Bisnis.com, JAKARTA - Asosiasi Industri Plastik Hilir Indonesia (Aphindo) menyatakan kegiatan impor saat ini penting dilakukan untuk mendapatkan bahan baku plastik. Pasalnya, ketersediaan bahan baku di dalam negeri minim dan harga yang ditawarkan tidak kompetitif.
Sekretaris Jenderal Aphindo Henry Chevalier mendata saat ini harga bahan baku plastik on the spot telah mencapai US$20.000 per ton, sedangkan dengan metode pesan berada di sekitar level US$19.000 per ton. Sementara itu, harga bahan baku impor saat ini ada di posisi US$18.900 per ton.
"[Tapi,] ketersediaan bahan baku plastik impor langka. Pertama, pengiriman dari negara asal impor sulit karena masalah kontainer. Kedua, kondisi cuaca tidak kondusif. Itu yang jadi masalah," ucapnya kepada Bisnis, Selasa (22/12/2020).

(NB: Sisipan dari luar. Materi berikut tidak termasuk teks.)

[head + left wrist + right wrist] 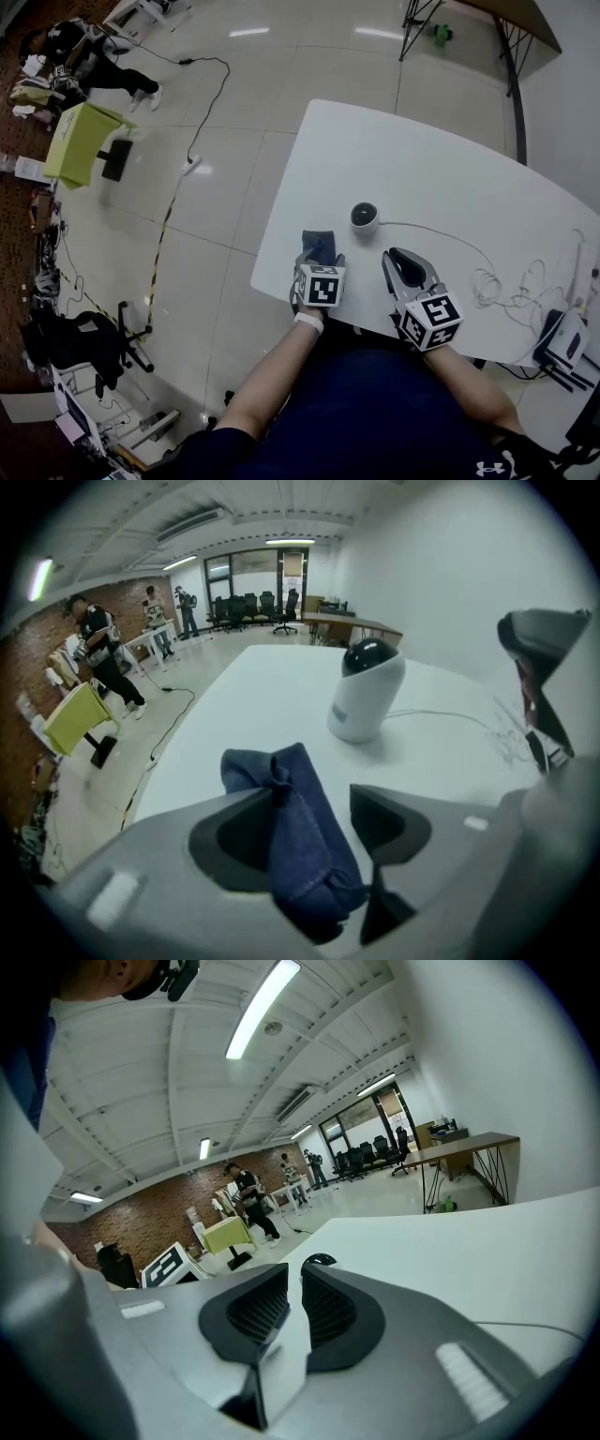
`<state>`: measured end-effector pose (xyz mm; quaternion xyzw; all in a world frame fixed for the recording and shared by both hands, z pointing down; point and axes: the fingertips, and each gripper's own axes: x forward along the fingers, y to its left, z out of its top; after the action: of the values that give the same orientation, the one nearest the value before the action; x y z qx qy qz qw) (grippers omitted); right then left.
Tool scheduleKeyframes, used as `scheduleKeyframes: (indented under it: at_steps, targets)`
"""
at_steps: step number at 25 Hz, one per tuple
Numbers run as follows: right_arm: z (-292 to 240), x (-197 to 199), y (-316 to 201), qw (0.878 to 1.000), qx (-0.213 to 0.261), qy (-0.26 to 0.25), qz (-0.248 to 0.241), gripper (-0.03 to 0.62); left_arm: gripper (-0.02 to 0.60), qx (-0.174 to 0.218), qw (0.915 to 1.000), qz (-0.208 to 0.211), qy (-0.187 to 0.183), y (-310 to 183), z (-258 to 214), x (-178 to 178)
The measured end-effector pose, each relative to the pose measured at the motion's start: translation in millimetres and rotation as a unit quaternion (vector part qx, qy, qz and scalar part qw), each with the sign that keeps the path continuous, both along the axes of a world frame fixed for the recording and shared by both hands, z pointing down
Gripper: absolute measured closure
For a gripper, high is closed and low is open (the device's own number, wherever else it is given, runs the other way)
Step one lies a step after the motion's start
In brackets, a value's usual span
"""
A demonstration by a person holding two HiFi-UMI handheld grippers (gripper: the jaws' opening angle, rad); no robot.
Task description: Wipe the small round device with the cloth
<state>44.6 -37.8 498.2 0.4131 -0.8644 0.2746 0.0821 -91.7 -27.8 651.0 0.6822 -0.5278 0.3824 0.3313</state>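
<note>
While the left gripper (320,257) is straddling the cloth (295,827), jaws gaping, not pinching | right gripper (291,1283) is hovering barely parted, empty | small round device (364,217) is sitting just ahead, between both grippers | step: picking up cloth | next: clamping it, then sweeping forward over device

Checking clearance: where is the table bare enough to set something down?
Bare: the table beyond the device, and its left edge past the cloth. Crowded: near edge by the left gripper and right gripper; right end with cables.
</note>
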Motion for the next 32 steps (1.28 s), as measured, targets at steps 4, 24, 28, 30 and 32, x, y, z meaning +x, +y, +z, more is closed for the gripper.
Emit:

Henry mendata sejauh ini harga bahan baku di dalam negeri dan di kawasan Asia Tenggara telah naik sekitar 10 persen. Sementara itu, bahan baku mendominasi biaya produksi hingga 60 persen.
Henry menilai harga bahan baku menjadi tambah penting mengingat pasar plastik hilir di dalam negeri sedang menyusut. Dengan kata lain, kemampuan pabrikan dalam menghadapi fluktuasi harga menjadi terbatas.
Berdasarkan catatan Aphindo, penjualan produk plastik hilir di dalam negeri anjlok sekitar 35-40 persen secara tahunan. Adapun, volume produksi industri hilir plastik merosot sekitar 10-20 persen secara tahunan.
Baca Juga
Sementara itu, Henry meramalkan harga bahan baku pada 2021 berpotensi kembali naik sebesar 5 persen menjadi US$21.000 per ton. "Hampir 60 persen biaya produksi berasal dari bahan mentah. Kalau 60 persen itu harganya naik, bangkrut kami," ucapnya.
Sebelumnya, Sekretaris Jenderal Asosiasi Industri Olefin, Aromatik, dan Plastik Indonesia (Inaplas) Fajar Budiyono meramalkan volume produksi industri plastik sepanjang 2020 masih akan tumbuh negatif. Menurutnya, volume produksi industri plastik akan tumbuh minus 2,5 persen secara tahunan.
"Di hilirnya,[seperti] pasar tradisional, masih belum tumbuh bagus. Kemudian, industri yang berhubungan dengan pariwisata dan pesta belum banyak [pemulihan]," ucapnya.
Salah satu indikasi yang Fajar contohkan adalah utilisasi air minum dalam kemasan (AMDK) gelas yang masih berada di bawah 40 persen.
Namun demikian, Fajar mengamati permintaan domestik mulai kembali terbentuk. Pada saat yang bersamaan, prosedur ekspor produk petrokimia ke beberapa negara, khususnya China, menjadi sulit.